Projector: The Newest Sony model at a price of 3999

Speaker towers: 2 B&W 683 (they are releasing a new model next month)

2 paradigm subs

Center channel (can't remember the name but I think it was b&w as well)

2 paradigm dipole speakers for the rear

For screen he recommended a Da-Lite I believe it was at a whopping 1,900

Wanted to see what people thought of these. The price tag is pretty high all together. With equipment (receiver, speakers/subs/etc, remote and control, cables, screen, etc.) I am looking at a total price tag of around 12,000 without an amplifier. I could add one on for an additional cost.

The speakers price tags didn't bother me so much but I had a little sticker shock on the screen. I don't think it's acoustically transparent...just thought it seemed high but I'm a novice at this so maybe a screen can make a huge difference.

Would love to know all your thoughts! Thanks!


----------



## chashint (Jan 12, 2011)

First off are you willing/able to install the gear yourself or are you going to need the installer to do it?
The reason I ask is...it is very reasonable to charge a significant amount for a professional code compliant installation and if the installer is also providing the equipment they make profit there (again that is fair) too.
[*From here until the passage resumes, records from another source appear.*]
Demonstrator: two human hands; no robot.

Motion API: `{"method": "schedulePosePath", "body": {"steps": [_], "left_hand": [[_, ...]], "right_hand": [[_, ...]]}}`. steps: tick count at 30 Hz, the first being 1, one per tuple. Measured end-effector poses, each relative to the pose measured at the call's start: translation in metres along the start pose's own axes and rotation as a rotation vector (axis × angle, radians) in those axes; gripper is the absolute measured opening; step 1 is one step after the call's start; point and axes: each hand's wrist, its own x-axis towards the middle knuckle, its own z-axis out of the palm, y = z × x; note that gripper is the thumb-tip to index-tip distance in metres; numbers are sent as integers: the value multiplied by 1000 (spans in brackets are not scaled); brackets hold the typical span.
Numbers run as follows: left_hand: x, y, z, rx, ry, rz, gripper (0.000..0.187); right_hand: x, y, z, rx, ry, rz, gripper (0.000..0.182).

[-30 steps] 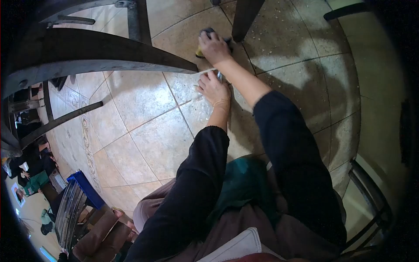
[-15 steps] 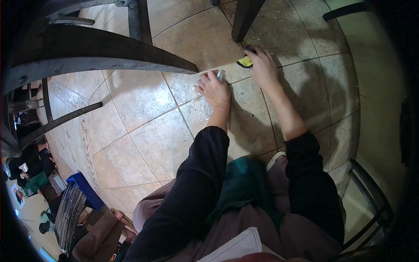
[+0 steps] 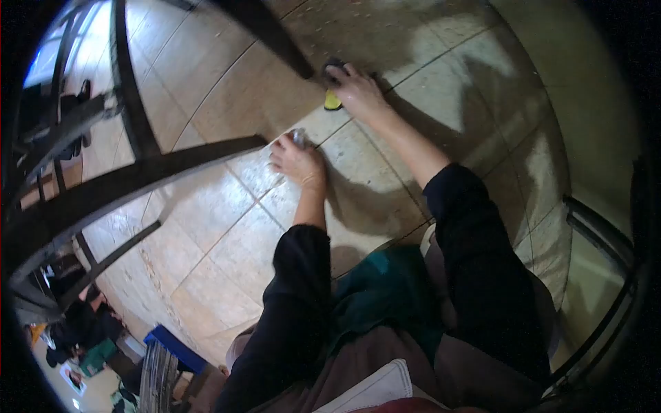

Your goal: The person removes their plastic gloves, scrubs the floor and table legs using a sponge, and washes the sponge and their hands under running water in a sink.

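My right hand (image 3: 359, 94) is closed around a small black-and-yellow block (image 3: 333, 101), low over the floor tiles (image 3: 234, 227). Its yellow part shows below my fingers; the exact kind is not clear. Left of it and nearer to me, my left hand (image 3: 297, 162) rests low at the floor with curled fingers. A bit of clear, crumpled-looking plastic (image 3: 298, 135) sticks out at its fingertips. The tiles near both hands carry a wet-looking shine and small light crumbs.
Dark chair legs (image 3: 200, 160) curve in from the left, one ending just beside my left hand. Another dark leg (image 3: 268, 34) comes down near my right hand. A pale wall (image 3: 585, 124) and a dark metal frame (image 3: 599, 234) stand at right. A blue-edged object (image 3: 175, 347) lies lower left.
The view has turned, so the chair legs and floor have shifted. Both hands appear further left, and my right hand with the black-and-yellow block is now beside the dark leg's tip.
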Motion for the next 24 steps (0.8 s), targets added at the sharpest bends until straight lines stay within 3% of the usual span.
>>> {"method": "schedulePosePath", "body": {"steps": [3,5,6,9,11,13,15,16,17,19,22,24], "left_hand": [[8,10,-1,4,-21,32,29],[19,20,13,-40,130,100,28],[24,27,17,-52,110,113,28],[38,46,33,2,130,54,44],[30,56,33,4,169,47,43],[29,54,32,28,234,149,46],[34,53,36,35,315,238,50],[36,51,39,56,308,234,53],[38,52,40,77,305,230,56],[40,55,38,42,268,222,57],[43,51,41,50,234,292,40],[44,52,42,70,205,294,40]], "right_hand": [[-4,19,-24,194,-109,117,34],[-8,41,-24,759,100,295,44],[-6,54,-31,949,178,313,48],[-5,99,-62,1036,319,491,46],[-11,135,-82,931,479,600,44],[-23,172,-107,569,616,778,40],[-42,245,-104,644,864,811,33],[-49,254,-128,452,845,846,25],[-64,278,-127,246,954,949,21],[-128,359,-115,-69,888,1236,40],[-162,398,-137,-234,886,1343,44],[-173,415,-145,-61,637,1853,47]]}}
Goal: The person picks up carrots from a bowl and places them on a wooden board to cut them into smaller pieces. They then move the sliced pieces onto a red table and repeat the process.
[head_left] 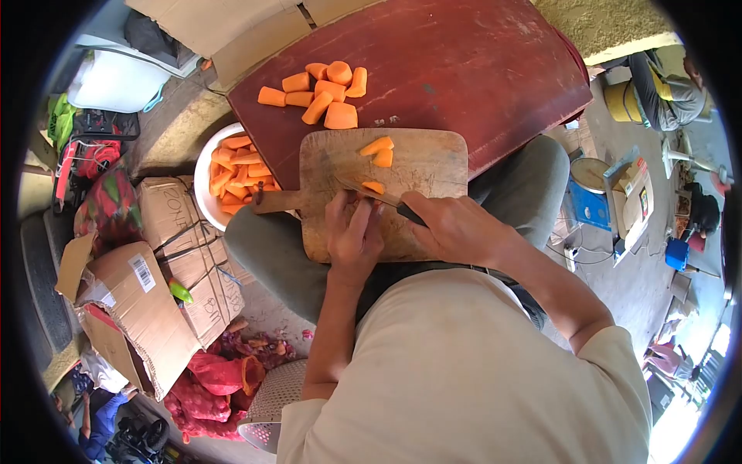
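Observation:
My right hand (456, 224) grips the dark handle of a knife (369, 192), its blade slanting over the wooden cutting board (433, 166). Close to the blade, my left hand (355, 236) has its fingers curled down on the board; whatever they hold is hidden. A small carrot piece (374, 187) lies just beyond the blade. Farther up the board are two more cut carrot pieces (376, 146). The board rests over my lap against the table edge, its handle pointing left.
On the red table (464, 62) sit several thick carrot chunks (331, 91). A white bowl (202, 176) of cut carrots stands left of the board. Cardboard boxes (139, 271), red mesh sacks (205, 394) and a perforated basket (270, 394) are lower left. Another person (668, 93) sits far right.

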`<state>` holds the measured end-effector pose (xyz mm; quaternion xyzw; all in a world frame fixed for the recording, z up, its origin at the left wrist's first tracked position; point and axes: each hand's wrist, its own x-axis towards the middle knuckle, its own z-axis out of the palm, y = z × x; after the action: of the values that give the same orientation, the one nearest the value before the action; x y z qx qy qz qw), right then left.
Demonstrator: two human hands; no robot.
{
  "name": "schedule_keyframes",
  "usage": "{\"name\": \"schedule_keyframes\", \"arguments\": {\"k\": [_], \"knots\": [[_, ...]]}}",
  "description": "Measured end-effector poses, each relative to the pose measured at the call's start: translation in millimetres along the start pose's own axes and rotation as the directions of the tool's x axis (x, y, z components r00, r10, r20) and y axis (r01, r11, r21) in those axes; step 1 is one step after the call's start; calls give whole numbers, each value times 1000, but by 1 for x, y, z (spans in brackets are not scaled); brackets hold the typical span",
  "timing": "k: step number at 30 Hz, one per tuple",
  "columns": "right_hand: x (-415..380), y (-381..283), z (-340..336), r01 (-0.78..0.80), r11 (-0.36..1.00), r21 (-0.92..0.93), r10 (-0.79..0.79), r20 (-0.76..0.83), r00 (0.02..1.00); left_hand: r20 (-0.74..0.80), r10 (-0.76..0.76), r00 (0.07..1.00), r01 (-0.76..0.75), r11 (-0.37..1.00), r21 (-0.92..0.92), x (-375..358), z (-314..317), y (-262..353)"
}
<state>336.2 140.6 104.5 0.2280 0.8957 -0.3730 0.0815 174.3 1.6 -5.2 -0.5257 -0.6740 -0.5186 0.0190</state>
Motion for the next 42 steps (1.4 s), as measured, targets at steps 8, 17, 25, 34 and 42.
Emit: {"name": "schedule_keyframes", "arguments": {"k": [8, 17, 25, 34, 42], "knots": [[3, 6, -6, 36, 997, 75, -33, -34, 999, -21, 12, 1000, -12, 1000, 20, -2, 2, -2], [-31, -24, -34, 16, 994, 105, -13, -21, 1000, -10, -10, 1000, 10, 998, 59, -3, -2, 3], [-24, -6, -25, -35, 996, 77, 32, 50, 998, -14, 54, 998, -53, 997, 54, -5, -1, 1], [-15, 21, -13, -68, 992, 104, 68, 2, 998, -27, 32, 999, -29, 996, 87, 2, -3, 3], [-27, -4, -39, 65, 995, 71, -62, -43, 997, -1, 17, 1000, -16, 994, 108, -2, -4, 3]]}}
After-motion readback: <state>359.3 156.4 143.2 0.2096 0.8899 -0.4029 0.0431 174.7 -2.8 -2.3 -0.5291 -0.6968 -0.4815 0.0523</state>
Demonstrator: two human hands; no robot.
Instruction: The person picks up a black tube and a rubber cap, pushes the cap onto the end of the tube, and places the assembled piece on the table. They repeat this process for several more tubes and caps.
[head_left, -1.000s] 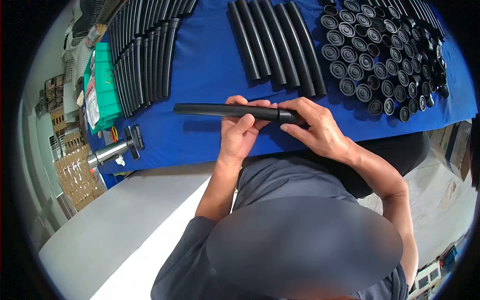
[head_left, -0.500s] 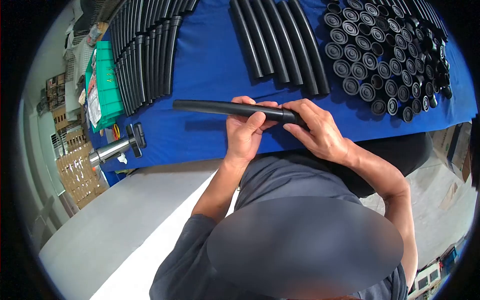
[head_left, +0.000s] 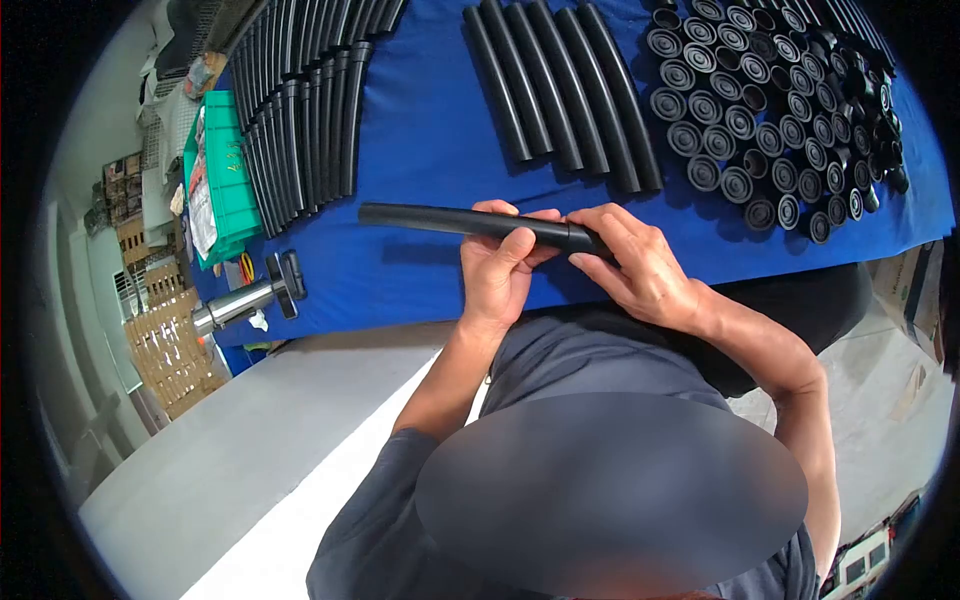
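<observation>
A black tube (head_left: 415, 217) is held nearly level above the near part of the blue-covered table. My left hand (head_left: 498, 265) wraps round its middle, thumb on the near side and fingers behind. At the tube's right end, my right hand (head_left: 645, 265) is closed round a black end piece (head_left: 580, 237); a seam shows where it meets the tube. Most of that end piece is hidden by the right hand's fingers. Beyond the hands lies a row of several bare black tubes (head_left: 555, 90).
Round black caps (head_left: 735, 185) stand in a cluster at the right. Rows of black tubes with collars (head_left: 320, 130) lie at the left, beside a green bin (head_left: 235, 195). A metal cylinder with a black handle (head_left: 240, 303) rests near the left edge of the blue cloth (head_left: 410, 100).
The view has shifted slightly, so the scene sits a little further right and lower. Both hands keep the same hold on the tube and its end piece.
</observation>
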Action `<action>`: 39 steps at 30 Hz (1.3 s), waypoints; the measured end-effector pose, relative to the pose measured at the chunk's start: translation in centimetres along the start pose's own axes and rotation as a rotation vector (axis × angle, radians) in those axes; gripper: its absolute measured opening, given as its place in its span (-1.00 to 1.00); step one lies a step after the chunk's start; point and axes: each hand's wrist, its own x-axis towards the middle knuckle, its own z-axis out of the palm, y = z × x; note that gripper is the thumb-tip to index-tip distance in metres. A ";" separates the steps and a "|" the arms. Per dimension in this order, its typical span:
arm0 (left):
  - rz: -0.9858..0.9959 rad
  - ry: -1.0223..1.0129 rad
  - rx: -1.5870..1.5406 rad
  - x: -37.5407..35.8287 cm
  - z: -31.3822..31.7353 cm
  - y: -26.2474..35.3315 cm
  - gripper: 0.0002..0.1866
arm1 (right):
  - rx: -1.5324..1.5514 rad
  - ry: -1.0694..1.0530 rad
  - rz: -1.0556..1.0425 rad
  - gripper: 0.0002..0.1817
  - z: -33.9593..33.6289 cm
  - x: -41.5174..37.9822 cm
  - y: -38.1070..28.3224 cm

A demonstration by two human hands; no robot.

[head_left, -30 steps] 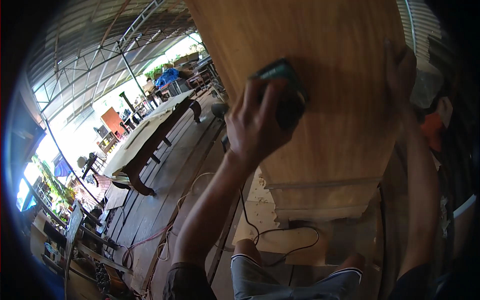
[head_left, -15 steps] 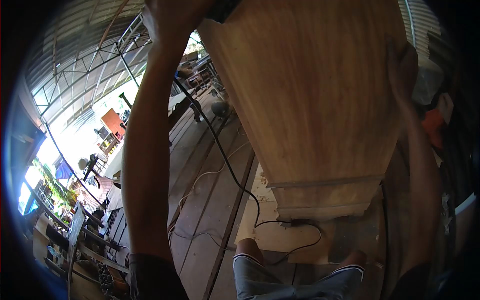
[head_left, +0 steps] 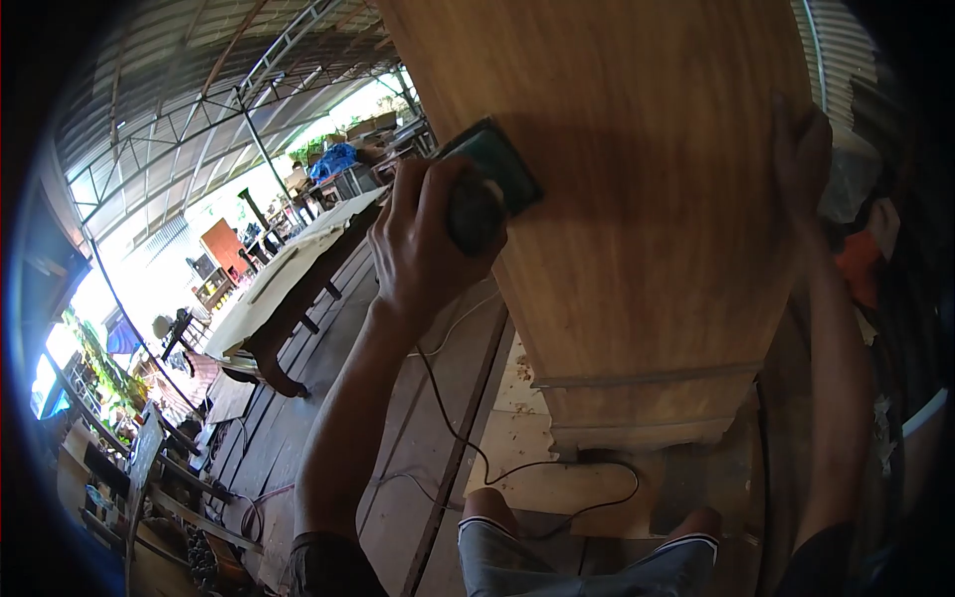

Now if you have $12k for a budget and can do the work yourself....I am sure the group can make many recommendations on equipment that will significantly outperform (at least in the audio realm) what you have listed.


----------



## tonyvdb (Sep 5, 2007)

I agree, if you can install yourself you will save a significant amount that can go towards better speakers and a sub. Not saying the 683 towers are a bad choice but I would defiantly replace the subs with something from an internet direct company like SVS or HSU. Far more sub for your money. I also question why the paradigms for the rear channels when your using b&w for the front and centre.


----------



## chashint (Jan 12, 2011)

http://www.sounddistributors.com/bu...id=814&crid=305&cat_name=HOME+THEATER+BUNDLES

http://www.sounddistributors.com/bu...6&crid=248&cat_name=Klipsch+Surround+Speakers 

At sound distributors use TV15 in the cart for 15% discount

http://www.svsound.com/subwoofers/cylinder/pc13-ultra#.Uv_imn-9KSM 

http://www.accessories4less.com/mak...Ultra-HD-Networking-Receiver-w/AirPlay/1.html 

http://www.monoprice.com/Product?ab...noprice.com/Search/Index?keyword=Speaker+wire

http://www.monoprice.com/Product?ab...noprice.com/Search/Index?keyword=Speaker+wire

http://www.monoprice.com/Search?keyword=HDMI+cable 

http://www.monoprice.com/Search/Index?keyword=RCA+cable

After all that you will have a little under $6k for the projector and screen.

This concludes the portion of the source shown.